• **Task objective**: Write out, without any change, the lines in the material below that run from the line with "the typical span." through the line with "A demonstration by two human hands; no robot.", both included.

• **Recorded data**:
▶

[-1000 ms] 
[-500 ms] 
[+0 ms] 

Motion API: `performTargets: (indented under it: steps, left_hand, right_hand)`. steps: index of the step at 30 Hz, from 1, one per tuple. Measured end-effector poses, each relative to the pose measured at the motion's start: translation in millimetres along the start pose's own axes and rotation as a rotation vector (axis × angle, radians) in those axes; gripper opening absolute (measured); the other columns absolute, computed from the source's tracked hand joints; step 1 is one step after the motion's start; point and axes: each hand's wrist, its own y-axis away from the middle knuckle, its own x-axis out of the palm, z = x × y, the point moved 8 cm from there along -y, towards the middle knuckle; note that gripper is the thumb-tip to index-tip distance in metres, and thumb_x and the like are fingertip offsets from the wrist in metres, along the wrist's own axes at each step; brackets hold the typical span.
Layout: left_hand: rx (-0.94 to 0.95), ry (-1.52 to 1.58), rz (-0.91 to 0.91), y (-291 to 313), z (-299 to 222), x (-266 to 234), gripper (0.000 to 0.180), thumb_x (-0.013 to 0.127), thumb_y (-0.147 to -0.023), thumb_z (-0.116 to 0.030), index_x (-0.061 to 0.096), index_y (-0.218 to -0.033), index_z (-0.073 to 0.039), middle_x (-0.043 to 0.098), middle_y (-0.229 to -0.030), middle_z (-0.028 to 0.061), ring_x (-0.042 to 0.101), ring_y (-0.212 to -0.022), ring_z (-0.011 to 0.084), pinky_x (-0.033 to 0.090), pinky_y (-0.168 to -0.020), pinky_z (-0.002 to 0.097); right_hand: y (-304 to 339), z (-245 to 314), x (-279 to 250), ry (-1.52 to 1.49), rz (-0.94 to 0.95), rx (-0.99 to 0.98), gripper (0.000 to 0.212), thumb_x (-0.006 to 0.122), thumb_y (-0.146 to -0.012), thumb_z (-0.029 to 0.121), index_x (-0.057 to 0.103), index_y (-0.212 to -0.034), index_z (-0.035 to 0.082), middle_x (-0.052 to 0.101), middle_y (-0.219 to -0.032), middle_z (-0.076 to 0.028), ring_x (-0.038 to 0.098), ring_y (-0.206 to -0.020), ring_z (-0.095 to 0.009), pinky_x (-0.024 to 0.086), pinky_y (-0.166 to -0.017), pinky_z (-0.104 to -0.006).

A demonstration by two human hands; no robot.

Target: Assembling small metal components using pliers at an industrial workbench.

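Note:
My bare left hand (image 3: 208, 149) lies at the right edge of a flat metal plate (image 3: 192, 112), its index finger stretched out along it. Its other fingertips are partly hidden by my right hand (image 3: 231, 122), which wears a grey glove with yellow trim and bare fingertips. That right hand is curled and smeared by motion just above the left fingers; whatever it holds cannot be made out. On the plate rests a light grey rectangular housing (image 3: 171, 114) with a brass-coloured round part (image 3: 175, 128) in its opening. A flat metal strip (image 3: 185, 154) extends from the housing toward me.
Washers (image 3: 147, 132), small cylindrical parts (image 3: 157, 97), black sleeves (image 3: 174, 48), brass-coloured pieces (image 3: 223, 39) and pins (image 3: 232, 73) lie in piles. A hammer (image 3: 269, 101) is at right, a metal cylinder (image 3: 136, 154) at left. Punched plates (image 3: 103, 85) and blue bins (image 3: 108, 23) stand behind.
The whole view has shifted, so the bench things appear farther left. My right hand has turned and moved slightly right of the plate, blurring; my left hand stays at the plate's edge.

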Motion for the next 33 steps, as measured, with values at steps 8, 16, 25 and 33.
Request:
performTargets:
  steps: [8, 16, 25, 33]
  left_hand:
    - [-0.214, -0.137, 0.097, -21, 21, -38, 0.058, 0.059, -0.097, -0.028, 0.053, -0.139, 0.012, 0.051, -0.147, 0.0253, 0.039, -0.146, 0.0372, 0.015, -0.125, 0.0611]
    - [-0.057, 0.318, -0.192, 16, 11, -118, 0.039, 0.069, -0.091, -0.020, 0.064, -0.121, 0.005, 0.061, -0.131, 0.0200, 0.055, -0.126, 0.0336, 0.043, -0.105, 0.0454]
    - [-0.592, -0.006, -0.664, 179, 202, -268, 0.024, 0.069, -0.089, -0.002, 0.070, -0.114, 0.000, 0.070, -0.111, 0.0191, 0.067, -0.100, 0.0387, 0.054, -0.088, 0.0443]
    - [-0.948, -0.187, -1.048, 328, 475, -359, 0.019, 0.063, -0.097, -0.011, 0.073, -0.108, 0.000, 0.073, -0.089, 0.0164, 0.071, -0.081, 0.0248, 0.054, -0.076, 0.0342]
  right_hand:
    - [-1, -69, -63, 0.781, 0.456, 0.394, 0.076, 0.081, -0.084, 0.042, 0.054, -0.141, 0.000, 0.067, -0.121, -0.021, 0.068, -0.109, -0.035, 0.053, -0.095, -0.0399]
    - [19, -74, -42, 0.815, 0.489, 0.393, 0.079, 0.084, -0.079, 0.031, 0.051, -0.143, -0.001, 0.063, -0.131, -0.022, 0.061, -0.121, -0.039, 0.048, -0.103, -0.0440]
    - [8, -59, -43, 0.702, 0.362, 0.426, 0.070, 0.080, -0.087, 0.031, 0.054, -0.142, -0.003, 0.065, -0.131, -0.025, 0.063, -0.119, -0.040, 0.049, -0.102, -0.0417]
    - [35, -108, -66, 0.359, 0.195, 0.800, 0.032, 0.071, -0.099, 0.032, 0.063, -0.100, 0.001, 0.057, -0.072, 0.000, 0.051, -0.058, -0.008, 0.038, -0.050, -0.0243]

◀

• **Answer box**:
Motion API: `performTargets: (indented under it: steps, left_hand, right_hand)`. steps: index of the step at 30 Hz, from 1, one per tuple. Measured end-effector poses, each relative to the pose measured at the motion's start: translation in millimetres along the start pose's own axes and rotation as a rotation vector (axis × angle, radians) in those axes; gripper opening absolute (measured); the other columns absolute, computed from the source's tracked hand joints; step 1 is one step after the motion's start; point and axes: each hand's wrist, its own y-axis away from the middle knuckle, its own x-axis out of the palm, z = x × y, the point moved 8 cm from there along -y, towards the middle knuckle; note that gripper is the thumb-tip to index-tip distance in metres, and thumb_x and the like are fingertip offsets from the wrist in metres, along the wrist's own axes at each step; brackets hold the typical span.
Layout: left_hand: rx (-0.94 to 0.95), ry (-1.52 to 1.58), rz (-0.91 to 0.91), y (-291 to 313), z (-299 to 222), x (-266 to 234), gripper (0.000 to 0.180), thumb_x (-0.013 to 0.127), thumb_y (-0.147 to -0.023), thumb_z (-0.116 to 0.030), index_x (-0.061 to 0.096), index_y (-0.218 to -0.033), index_z (-0.073 to 0.039), middle_x (-0.043 to 0.098), middle_y (-0.229 to -0.030), middle_z (-0.028 to 0.061), ring_x (-0.042 to 0.101), ring_y (-0.212 to -0.022), ring_z (-0.011 to 0.084), pinky_x (-0.033 to 0.090), pinky_y (-0.168 to -0.020), pinky_z (-0.002 to 0.097); right_hand: y (-304 to 339), z (-245 to 314), x (-279 to 250), ry (-1.52 to 1.49), rz (-0.94 to 0.95), rx (-0.99 to 0.98), gripper (0.000 to 0.212), thumb_x (-0.006 to 0.122), thumb_y (-0.146 to -0.012), thumb_z (-0.029 to 0.121), index_x (-0.057 to 0.103), index_y (-0.212 to -0.034), index_z (-0.035 to 0.082), middle_x (-0.052 to 0.101), middle_y (-0.219 to -0.032), middle_z (-0.076 to 0.028), ring_x (-0.038 to 0.098), ring_y (-0.206 to -0.020), ring_z (-0.095 to 0.009), pinky_x (-0.024 to 0.086), pinky_y (-0.166 to -0.017), pinky_z (-0.104 to -0.006).

A demonstration by two human hands; no robot.

That concludes the output.